Required action: Search the material for the string "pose" and copy each line where it occurs.

The data:

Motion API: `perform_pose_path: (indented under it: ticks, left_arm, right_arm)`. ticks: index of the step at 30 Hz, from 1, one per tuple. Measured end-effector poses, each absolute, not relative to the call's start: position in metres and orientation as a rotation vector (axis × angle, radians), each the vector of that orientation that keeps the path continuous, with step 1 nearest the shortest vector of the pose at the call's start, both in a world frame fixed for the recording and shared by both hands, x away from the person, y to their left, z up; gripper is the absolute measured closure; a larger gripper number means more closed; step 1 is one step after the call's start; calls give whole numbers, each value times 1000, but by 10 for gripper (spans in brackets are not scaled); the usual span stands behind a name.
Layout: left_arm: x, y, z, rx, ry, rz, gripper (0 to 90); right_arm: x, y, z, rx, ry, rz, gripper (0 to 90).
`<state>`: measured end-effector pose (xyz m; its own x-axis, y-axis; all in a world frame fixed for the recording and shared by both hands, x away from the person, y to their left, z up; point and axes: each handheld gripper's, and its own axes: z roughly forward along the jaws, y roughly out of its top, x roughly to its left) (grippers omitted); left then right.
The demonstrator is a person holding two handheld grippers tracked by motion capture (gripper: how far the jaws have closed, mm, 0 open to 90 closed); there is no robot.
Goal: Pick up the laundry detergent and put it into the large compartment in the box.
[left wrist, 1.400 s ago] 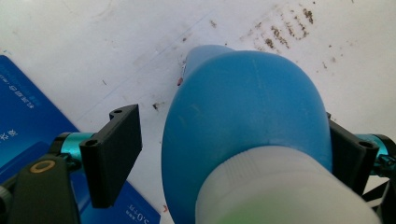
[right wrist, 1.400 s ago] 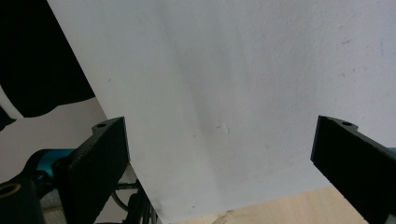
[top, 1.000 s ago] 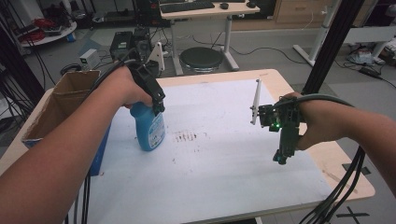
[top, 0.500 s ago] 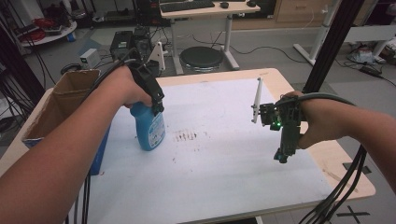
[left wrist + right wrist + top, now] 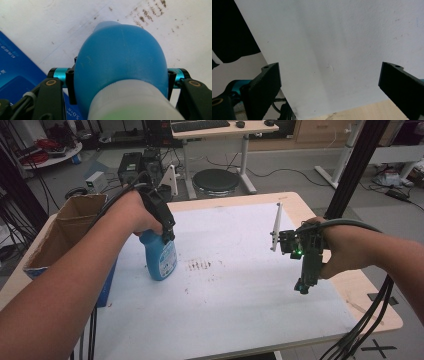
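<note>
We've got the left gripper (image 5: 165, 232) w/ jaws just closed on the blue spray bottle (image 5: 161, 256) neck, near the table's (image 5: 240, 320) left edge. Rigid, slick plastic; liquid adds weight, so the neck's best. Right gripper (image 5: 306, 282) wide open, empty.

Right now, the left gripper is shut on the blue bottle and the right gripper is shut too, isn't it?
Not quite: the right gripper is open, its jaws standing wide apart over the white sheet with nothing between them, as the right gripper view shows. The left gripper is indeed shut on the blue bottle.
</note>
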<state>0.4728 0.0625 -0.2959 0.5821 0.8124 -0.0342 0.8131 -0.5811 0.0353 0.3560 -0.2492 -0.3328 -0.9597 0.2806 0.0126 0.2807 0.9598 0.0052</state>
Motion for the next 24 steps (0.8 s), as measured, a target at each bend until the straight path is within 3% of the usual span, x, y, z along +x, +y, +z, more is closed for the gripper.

Result of this task:
Motion API: `perform_pose_path: (indented under it: ticks, left_arm, right_arm)`. ticks: index of the step at 30 Hz, from 1, one per tuple. Measured end-effector poses, each absolute, not relative to the call's start: position in metres and orientation as a rotation vector (axis × angle, radians), each the vector of that orientation that keeps the path continuous, with step 1 nearest the shortest vector of the pose at the call's start, both in a world frame fixed for the recording and shared by both hands, x away from the person, y to their left, z up; gripper is the absolute measured closure; a larger gripper number means more closed; step 1 is one step after the call's start; calls give whole numbers, each value times 1000, but by 10 for gripper (spans in brackets are not scaled); the usual span stands behind a name.
`<state>`: measured end-effector pose (xyz m; its own x-axis, y-axis; all in a world frame fixed for the recording and shared by both hands, x away from the person, y to their left, z up; point and axes: each handheld gripper's, and its own axes: z roughly forward along the jaws, y roughly out of its top, x roughly to its left) (grippers omitted); left then right.

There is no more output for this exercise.